Movieline

Aaron Sorkin Destroys Sarah Palin, and 6 Other Stories You'll Be Talking About Today

Also in today's edition of The Broadsheet: A few additions to the Ridiculous Development Rumor Scorecard... Terrence Malick is the new J.J. Abrams (or something)... The single coolest online photo exhibit you'll see all day (if not all year)... and more...

· Screnwriter Aaron Sorkin is giving our own Louis Virtel a run for his money on the recapping beat for Sarah Palin's Alaska, laying utter waste to the governor-turned-rifle-packing reality-TV darling: "I'm able to make a distinction between you and me without feeling the least bit hypocritical. I don't watch snuff films and you make them. You weren't killing that animal for food or shelter or even fashion, you were killing it for fun. You enjoy killing animals. [...] That was the first moose ever murdered for political gain." A must-read for all political persuasions, really. [Huffington Post]

· Listen, Internet, I thought we went through this yesterday: Words mean things, and it's worth exercising some discretion when writing them. For instance, no matter what you hear from whom, however emphatically it's phrased, Lee Daniels is not going to ever remake Federico Fellini's classic Nights of Cabiria. Re-read that sentence. See the proper names and titles and how they don't work together at all? That's because their confluence is bullshit. Lee Daniels. Nights of Cabiria. Not true. Cool? [The Playlist]

· Here's some more ha-ha: Shia LaBeouf and Tom Hardy are now linked to John HIllcoat's long-dead Prohibition indie The Wettest County in the World, in which the duo would play '20s-era bootleggers. Shooting would reportedly begin in the spring -- right around the time The Dark Knight Rises is set to pop. But Hardy's playing the Riddler, no? So confused. [LAT]
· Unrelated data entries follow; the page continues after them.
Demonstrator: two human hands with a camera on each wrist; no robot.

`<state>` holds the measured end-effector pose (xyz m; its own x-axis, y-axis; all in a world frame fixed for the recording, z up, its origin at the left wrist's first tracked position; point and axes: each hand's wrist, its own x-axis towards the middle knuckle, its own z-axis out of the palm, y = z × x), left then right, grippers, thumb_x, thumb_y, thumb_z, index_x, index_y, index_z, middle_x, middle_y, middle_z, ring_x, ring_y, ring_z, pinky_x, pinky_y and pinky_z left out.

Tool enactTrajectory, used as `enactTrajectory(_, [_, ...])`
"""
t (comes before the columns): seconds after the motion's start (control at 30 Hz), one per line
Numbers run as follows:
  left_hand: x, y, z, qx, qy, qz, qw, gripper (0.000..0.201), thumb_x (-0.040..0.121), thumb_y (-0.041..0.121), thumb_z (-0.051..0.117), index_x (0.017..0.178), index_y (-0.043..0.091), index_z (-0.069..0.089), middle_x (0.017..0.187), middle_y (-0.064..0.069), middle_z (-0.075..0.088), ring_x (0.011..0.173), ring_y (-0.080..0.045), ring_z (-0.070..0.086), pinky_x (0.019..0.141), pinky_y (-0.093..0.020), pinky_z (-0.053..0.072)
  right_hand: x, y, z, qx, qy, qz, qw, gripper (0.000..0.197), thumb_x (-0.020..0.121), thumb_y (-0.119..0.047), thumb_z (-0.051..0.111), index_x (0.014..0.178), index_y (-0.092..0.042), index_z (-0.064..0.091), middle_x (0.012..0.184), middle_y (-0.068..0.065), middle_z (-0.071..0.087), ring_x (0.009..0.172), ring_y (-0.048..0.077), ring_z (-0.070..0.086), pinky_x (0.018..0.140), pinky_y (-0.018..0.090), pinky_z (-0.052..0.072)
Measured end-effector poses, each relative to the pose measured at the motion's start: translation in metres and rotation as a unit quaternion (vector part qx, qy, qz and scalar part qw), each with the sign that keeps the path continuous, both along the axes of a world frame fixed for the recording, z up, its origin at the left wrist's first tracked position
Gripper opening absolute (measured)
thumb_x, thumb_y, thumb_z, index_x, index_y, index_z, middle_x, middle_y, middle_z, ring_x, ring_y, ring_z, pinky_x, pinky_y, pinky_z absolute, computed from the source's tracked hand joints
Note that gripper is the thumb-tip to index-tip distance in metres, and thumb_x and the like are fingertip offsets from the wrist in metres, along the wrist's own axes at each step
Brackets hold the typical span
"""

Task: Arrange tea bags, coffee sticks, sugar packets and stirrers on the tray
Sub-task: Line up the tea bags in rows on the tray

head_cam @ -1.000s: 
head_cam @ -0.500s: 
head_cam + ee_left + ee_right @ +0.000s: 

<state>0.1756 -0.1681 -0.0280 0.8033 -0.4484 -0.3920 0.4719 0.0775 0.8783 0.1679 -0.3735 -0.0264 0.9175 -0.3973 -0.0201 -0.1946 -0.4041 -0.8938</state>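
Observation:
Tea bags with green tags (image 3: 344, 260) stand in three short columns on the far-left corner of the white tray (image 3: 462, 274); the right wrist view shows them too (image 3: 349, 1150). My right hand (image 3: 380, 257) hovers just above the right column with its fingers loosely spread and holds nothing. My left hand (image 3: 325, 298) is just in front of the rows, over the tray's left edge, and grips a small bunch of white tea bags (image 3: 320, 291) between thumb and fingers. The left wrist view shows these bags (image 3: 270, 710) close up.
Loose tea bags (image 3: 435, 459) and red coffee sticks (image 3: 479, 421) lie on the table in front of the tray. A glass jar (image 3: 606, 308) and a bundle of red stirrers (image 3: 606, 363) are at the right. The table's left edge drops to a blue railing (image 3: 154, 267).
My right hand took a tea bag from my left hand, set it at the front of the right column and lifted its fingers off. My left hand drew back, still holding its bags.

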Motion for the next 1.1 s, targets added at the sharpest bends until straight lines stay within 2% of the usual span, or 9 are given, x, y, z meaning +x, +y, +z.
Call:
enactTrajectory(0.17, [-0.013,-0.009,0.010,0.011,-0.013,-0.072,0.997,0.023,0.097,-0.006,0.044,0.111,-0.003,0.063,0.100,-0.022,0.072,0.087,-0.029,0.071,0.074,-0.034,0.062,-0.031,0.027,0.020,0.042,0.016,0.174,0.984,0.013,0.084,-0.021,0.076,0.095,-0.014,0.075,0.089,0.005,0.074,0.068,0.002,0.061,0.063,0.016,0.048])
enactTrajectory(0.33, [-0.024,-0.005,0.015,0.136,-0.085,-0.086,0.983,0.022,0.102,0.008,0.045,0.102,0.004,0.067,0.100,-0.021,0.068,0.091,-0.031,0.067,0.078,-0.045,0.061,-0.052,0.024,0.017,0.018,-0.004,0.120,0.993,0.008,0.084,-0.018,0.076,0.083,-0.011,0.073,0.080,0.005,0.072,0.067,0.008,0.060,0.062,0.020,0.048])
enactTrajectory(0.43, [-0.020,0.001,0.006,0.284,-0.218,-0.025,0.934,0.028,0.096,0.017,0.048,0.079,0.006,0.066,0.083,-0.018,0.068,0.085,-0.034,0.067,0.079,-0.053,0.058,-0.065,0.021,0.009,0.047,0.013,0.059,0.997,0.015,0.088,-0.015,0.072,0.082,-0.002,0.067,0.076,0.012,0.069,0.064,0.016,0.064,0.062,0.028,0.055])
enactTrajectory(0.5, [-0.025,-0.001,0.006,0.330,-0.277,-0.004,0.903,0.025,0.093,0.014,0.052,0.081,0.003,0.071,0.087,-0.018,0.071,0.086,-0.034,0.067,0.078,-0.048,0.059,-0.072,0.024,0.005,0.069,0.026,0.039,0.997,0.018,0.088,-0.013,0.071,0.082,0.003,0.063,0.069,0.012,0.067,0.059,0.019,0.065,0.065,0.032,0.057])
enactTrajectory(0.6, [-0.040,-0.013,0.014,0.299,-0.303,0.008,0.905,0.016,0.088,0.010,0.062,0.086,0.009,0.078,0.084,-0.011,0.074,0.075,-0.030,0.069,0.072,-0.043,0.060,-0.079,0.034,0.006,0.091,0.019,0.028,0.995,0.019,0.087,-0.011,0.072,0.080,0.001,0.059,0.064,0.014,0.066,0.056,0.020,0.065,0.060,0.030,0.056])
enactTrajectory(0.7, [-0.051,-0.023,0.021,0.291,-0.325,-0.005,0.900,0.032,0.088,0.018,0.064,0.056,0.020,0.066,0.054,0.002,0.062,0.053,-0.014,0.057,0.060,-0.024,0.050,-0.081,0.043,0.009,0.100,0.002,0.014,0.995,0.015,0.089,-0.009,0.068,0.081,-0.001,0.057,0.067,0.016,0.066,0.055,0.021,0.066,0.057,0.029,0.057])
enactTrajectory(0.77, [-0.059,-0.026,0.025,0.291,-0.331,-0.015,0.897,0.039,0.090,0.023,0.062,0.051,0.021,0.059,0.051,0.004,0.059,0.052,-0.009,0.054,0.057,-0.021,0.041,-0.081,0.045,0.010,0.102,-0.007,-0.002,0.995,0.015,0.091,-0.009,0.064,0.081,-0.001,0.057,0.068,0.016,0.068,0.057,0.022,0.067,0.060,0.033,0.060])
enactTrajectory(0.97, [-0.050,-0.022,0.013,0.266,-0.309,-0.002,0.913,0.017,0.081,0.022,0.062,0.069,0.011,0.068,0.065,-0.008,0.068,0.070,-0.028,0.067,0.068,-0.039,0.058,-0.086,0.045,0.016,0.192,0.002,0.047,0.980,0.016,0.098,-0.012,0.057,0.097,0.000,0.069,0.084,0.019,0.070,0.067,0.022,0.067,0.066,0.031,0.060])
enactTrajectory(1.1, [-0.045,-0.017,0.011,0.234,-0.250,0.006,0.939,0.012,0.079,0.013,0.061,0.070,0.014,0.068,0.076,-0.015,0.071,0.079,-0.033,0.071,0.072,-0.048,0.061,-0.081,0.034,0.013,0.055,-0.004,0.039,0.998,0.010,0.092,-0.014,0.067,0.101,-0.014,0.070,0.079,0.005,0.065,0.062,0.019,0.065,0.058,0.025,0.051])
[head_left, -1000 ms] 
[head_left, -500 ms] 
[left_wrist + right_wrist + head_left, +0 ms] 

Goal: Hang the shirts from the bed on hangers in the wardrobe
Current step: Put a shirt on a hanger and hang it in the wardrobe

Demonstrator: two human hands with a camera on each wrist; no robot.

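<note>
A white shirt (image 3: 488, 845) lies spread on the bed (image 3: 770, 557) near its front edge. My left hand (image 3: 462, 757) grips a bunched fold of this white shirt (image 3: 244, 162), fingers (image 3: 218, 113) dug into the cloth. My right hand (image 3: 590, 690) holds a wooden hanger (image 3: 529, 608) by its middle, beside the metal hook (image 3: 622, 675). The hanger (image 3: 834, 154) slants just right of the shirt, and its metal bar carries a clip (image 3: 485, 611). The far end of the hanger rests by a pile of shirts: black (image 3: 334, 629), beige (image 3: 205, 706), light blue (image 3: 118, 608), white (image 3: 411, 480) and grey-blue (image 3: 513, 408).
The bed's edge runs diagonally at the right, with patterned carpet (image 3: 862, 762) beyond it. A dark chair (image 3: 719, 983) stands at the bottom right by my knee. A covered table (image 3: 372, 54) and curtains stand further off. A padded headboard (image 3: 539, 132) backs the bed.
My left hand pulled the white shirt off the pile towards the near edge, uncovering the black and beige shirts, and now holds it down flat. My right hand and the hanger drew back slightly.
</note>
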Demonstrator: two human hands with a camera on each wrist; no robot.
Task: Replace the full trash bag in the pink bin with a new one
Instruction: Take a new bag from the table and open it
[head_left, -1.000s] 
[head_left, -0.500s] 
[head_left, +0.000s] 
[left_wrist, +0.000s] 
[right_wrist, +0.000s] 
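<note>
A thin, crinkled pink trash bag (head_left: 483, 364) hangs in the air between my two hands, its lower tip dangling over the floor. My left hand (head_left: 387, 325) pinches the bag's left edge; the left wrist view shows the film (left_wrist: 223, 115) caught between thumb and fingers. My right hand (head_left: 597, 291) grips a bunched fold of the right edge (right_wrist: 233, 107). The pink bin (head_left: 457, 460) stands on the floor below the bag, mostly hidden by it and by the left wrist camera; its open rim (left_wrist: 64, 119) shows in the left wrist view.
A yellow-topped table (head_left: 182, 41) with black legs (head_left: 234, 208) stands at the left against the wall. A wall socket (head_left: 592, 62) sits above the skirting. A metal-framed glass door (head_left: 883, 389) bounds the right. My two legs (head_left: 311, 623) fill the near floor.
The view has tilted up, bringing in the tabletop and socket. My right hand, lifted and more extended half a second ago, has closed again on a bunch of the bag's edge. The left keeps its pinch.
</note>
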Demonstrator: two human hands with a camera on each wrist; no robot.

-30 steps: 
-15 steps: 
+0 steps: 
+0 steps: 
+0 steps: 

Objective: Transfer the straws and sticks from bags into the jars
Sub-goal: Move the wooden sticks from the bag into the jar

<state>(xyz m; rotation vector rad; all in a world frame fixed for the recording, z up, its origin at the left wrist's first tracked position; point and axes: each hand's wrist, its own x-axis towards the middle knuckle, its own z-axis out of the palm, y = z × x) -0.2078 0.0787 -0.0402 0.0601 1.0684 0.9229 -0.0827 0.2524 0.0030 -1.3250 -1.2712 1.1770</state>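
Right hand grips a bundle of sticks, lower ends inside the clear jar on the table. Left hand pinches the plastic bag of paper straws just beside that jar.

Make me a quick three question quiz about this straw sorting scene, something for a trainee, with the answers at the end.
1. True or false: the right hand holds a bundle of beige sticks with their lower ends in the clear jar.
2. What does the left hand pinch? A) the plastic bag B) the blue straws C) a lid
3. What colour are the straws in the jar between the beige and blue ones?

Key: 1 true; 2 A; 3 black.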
· In case last weekend's handling of the Biggest Two-and-a-Half Minute Commercial of the Year didn't give the game away, Fox Searchlight wants to turn Terrence Malick's Tree of Life into an "event" picture. The plan, according to its co-president: "®eleasing a still or a clip, keep the ball in play with different glimpses along the way." Here's an idea: Let us spend the next five months hungrily wondering what the new Terrence Malick movie looks, sounds and feels like instead of turning it into goddamn Harry Potter. I mean, the reason The New World was a bust wasn't because it sucked (though it kind of did), but because Malick's work can't withstand this kind of hype. It's built to envelop you, not prod your expectations and steamroll you into submission. Anyway, this is happening. [LAT]

· @michaelsheen and I are both a little late to them, but if you haven't yet seen these extraordinary color photographs from some of America's most indigent rural regions circa 1939-43, thank him for the tip and prepare to kiss about an hour of your day goodbye. [Denver Post]

· The notoriously shadow equity firm (and military-industrial complex puppetmaster) the Carlyle Group is considering going public to help finance a few of its more ambitious endeavors. I doubt it'll happen, just because of the transparency necessarily to follow, but if it does, that's the kind of investment that might put your kids through college. Until they're blown up with Carlyle-funded bombs that wound up in the wrong hands. But then maybe you can get a refund in court, and you're ahead twice as much! Think it over. [Wired]

· What's shakin' with North Korea? Oh, not much, just the Joint Chefs of Staff wondering why we can't influence China to intervene in Pyongyang. After all, our economic growth only trails theirs by 30 percent or so, and their kids just nabbed the highest standardized test scores in the world, compared to our 23rd place finish. Seriously, why won't they listen to us? [NYT]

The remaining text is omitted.